**Work to complete:**
Every line of the data below should be written out word for word.
• • • • • • •
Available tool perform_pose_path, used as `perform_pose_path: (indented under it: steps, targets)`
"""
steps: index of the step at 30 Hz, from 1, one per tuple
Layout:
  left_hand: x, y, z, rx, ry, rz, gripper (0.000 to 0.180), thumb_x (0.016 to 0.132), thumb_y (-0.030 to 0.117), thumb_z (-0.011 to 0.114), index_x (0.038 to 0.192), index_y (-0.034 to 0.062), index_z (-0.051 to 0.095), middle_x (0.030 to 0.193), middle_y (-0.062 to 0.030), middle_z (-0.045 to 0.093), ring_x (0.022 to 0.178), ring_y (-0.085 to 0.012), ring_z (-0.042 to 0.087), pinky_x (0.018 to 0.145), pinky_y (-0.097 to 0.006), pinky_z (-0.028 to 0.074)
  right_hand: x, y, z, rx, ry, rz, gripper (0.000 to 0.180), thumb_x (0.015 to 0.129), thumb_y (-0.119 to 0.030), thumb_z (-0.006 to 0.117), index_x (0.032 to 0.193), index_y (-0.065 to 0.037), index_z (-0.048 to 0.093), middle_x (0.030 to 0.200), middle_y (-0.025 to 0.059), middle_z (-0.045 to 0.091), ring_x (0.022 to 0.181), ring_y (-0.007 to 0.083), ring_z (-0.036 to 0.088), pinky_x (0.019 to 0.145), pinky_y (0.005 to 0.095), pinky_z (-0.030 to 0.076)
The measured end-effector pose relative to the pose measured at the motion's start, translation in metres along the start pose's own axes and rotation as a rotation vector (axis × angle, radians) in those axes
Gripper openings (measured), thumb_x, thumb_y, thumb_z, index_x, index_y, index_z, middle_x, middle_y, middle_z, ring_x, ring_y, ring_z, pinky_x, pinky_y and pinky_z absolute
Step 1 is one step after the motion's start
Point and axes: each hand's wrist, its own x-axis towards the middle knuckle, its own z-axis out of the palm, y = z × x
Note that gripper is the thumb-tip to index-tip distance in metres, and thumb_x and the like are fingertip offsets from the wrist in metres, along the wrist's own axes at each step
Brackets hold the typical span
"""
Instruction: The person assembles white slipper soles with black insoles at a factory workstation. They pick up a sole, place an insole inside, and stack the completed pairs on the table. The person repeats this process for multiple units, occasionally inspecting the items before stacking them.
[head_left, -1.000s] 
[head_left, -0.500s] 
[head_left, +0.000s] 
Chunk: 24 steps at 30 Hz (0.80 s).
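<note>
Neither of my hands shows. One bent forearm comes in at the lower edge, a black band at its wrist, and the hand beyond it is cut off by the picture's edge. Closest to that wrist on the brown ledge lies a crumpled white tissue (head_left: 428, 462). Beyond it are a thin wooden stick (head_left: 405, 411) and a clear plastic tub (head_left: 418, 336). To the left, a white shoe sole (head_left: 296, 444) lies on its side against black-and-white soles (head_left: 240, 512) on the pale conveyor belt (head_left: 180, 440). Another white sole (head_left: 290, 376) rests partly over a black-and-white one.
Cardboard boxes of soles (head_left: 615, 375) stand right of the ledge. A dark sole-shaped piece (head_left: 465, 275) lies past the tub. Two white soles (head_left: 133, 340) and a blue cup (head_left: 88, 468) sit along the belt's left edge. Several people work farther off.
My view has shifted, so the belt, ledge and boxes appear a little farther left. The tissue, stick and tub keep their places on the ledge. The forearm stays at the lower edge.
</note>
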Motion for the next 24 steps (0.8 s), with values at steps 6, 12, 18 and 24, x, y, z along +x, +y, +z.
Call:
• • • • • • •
**Final answer:**
Available tool perform_pose_path, used as `perform_pose_path: (indented under it: steps, targets)`
"""
steps: index of the step at 30 Hz, from 1, one per tuple
Layout:
  left_hand: x, y, z, rx, ry, rz, gripper (0.000 to 0.180), thumb_x (0.016 to 0.132), thumb_y (-0.030 to 0.117), thumb_z (-0.011 to 0.114), index_x (0.038 to 0.192), index_y (-0.034 to 0.062), index_z (-0.051 to 0.095), middle_x (0.030 to 0.193), middle_y (-0.062 to 0.030), middle_z (-0.045 to 0.093), ring_x (0.022 to 0.178), ring_y (-0.085 to 0.012), ring_z (-0.042 to 0.087), pinky_x (0.018 to 0.145), pinky_y (-0.097 to 0.006), pinky_z (-0.028 to 0.074)
  right_hand: x, y, z, rx, ry, rz, gripper (0.000 to 0.180), thumb_x (0.015 to 0.129), thumb_y (-0.119 to 0.030), thumb_z (-0.006 to 0.117), index_x (0.032 to 0.193), index_y (-0.065 to 0.037), index_z (-0.048 to 0.093), middle_x (0.030 to 0.200), middle_y (-0.025 to 0.059), middle_z (-0.045 to 0.091), ring_x (0.022 to 0.181), ring_y (-0.007 to 0.083), ring_z (-0.036 to 0.088), pinky_x (0.019 to 0.145), pinky_y (0.005 to 0.095), pinky_z (-0.030 to 0.076)
The measured end-effector pose relative to the pose measured at the motion's start, translation in metres along the start pose's own axes and rotation as a rotation vector (axis × angle, radians) in those axes
Gripper openings (measured), thumb_x, thumb_y, thumb_z, index_x, index_y, index_z, middle_x, middle_y, middle_z, ring_x, ring_y, ring_z, pinky_x, pinky_y and pinky_z absolute
Step 1 is one step after the motion's start
Point and axes: each hand's wrist, its own x-axis towards the middle knuckle, its own z-axis out of the palm, y = z × x
Note that gripper is the thumb-tip to index-tip distance in metres, and thumb_x and the like are fingertip offsets from the wrist in metres, along the wrist's own axes at each step
Brackets hold the typical span
"""
Instruction: The person assembles white slipper soles with black insoles at a factory workstation. They pick up a sole, place an insole inside, and stack the completed pairs on the table. The person repeats this process for multiple units, occasionally inspecting the items before stacking them.
[head_left, -1.000s] 
[head_left, -0.500s] 
[head_left, +0.000s] 
Chunk: 24 steps at 30 Hz (0.80 s).
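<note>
Neither of my hands shows. One bent forearm comes in at the lower edge, a black band at its wrist, and the hand beyond it is cut off by the picture's edge. Closest to that wrist on the brown ledge lies a crumpled white tissue (head_left: 428, 462). Beyond it are a thin wooden stick (head_left: 405, 411) and a clear plastic tub (head_left: 418, 336). To the left, a white shoe sole (head_left: 296, 444) lies on its side against black-and-white soles (head_left: 240, 512) on the pale conveyor belt (head_left: 180, 440). Another white sole (head_left: 290, 376) rests partly over a black-and-white one.
Cardboard boxes of soles (head_left: 615, 375) stand right of the ledge. A dark sole-shaped piece (head_left: 465, 275) lies past the tub. Two white soles (head_left: 133, 340) and a blue cup (head_left: 88, 468) sit along the belt's left edge. Several people work farther off.
My view has shifted, so the belt, ledge and boxes appear a little farther left. The tissue, stick and tub keep their places on the ledge. The forearm stays at the lower edge.
</note>
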Motion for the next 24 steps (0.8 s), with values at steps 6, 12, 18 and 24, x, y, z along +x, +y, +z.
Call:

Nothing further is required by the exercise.